• Task
Only lines holding "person" are needed; copy each of them from the data below.

• Task data

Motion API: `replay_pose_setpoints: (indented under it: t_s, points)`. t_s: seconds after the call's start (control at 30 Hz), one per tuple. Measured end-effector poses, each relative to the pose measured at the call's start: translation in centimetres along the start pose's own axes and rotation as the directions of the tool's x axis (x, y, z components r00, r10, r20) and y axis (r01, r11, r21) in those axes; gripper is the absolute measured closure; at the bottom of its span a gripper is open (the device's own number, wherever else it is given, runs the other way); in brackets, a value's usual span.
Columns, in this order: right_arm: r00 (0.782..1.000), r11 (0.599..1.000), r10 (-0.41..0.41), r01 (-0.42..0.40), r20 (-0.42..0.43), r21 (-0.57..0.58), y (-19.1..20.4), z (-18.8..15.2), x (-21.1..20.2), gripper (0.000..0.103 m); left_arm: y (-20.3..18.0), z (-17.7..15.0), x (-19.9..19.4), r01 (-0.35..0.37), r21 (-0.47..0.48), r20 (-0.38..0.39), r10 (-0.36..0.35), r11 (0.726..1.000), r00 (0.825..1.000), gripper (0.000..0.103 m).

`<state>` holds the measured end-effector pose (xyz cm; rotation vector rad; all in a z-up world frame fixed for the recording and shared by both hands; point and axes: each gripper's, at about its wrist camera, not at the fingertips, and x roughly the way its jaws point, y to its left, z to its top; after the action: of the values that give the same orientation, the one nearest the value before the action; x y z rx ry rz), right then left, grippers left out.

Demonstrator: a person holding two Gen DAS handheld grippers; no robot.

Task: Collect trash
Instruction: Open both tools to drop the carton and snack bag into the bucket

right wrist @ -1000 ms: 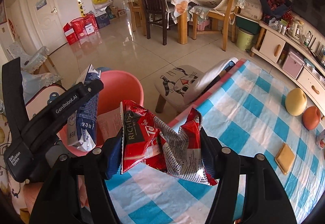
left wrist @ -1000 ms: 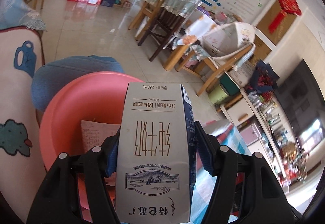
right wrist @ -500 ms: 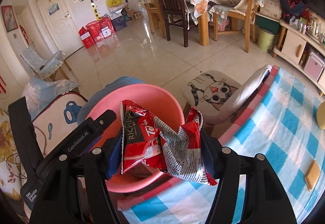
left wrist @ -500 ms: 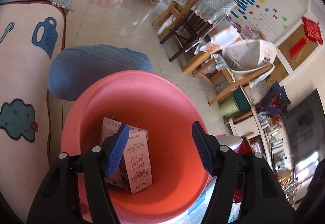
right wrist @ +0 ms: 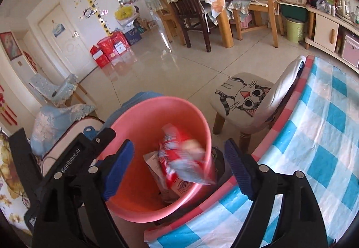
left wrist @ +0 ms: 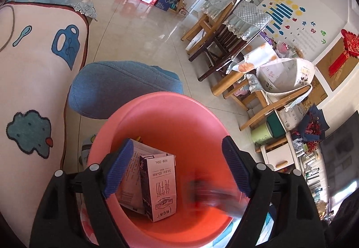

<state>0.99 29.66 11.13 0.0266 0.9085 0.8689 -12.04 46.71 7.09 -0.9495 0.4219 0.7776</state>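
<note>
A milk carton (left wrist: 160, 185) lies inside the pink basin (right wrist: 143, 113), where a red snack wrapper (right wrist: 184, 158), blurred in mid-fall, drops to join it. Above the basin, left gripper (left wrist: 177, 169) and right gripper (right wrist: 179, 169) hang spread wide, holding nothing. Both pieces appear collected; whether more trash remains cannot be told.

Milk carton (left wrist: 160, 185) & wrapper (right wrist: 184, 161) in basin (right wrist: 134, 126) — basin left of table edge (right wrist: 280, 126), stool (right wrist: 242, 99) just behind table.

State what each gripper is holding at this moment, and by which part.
Nothing: left gripper and right gripper are open; the snack bag is falling into the pink basin.
</note>
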Motion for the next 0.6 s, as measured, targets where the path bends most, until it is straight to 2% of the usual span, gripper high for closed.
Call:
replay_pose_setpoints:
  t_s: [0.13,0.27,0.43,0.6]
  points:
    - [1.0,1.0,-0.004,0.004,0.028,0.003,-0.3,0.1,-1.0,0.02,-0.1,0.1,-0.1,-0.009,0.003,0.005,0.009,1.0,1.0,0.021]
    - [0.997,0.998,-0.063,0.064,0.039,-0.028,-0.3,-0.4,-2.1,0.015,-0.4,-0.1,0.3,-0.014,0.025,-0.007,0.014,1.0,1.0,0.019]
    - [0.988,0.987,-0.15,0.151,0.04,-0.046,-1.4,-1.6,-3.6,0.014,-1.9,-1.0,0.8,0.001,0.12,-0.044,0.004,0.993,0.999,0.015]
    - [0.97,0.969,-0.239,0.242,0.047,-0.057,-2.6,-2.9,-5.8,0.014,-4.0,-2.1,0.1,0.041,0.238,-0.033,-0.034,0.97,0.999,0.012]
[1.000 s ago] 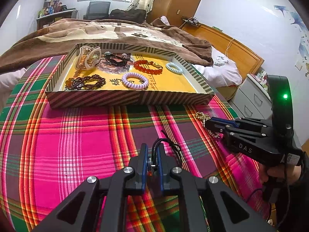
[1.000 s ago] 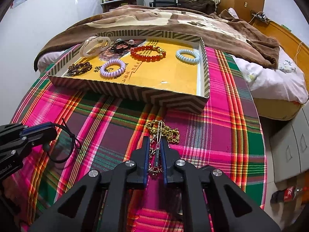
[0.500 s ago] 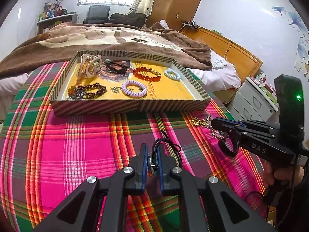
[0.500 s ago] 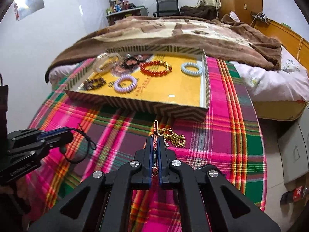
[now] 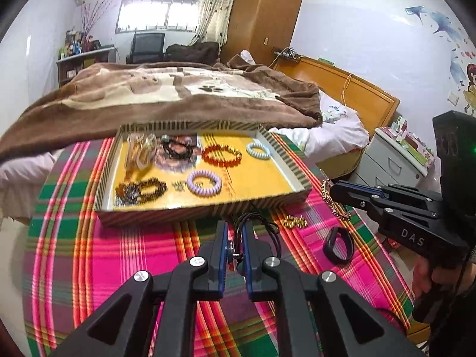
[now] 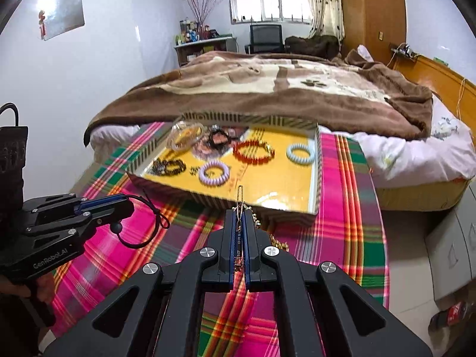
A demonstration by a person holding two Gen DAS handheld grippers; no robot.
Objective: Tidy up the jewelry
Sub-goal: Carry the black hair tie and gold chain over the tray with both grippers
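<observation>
A striped tray point(image 5: 208, 206) point(image 6: 226, 197) with a yellow floor holds several bracelets and hair ties. My left gripper point(image 5: 234, 226) point(image 6: 128, 205) is shut on a black cord necklace point(image 5: 253, 223) point(image 6: 148, 223), held above the plaid cloth in front of the tray. My right gripper point(image 6: 238, 214) point(image 5: 333, 189) is shut on a gold chain necklace point(image 6: 239, 199) point(image 5: 334, 205), lifted near the tray's front right corner; its end hangs to the cloth.
A black band point(image 5: 337, 245) and a small gold piece point(image 5: 294, 222) lie on the plaid cloth point(image 5: 119, 253) right of my left gripper. A brown blanket point(image 5: 178, 95) lies behind the tray. A grey drawer unit point(image 5: 389, 163) stands at right.
Both grippers have risen and moved toward the tray with their necklaces. The gold chain has come mostly off the cloth. The black band is now exposed on the cloth.
</observation>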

• Expected answer
Demonstrator: a person holding two Gen DAS handheld grippers; no robot.
A demonstration by a person holding two Gen DAS handheld grippers; no robot.

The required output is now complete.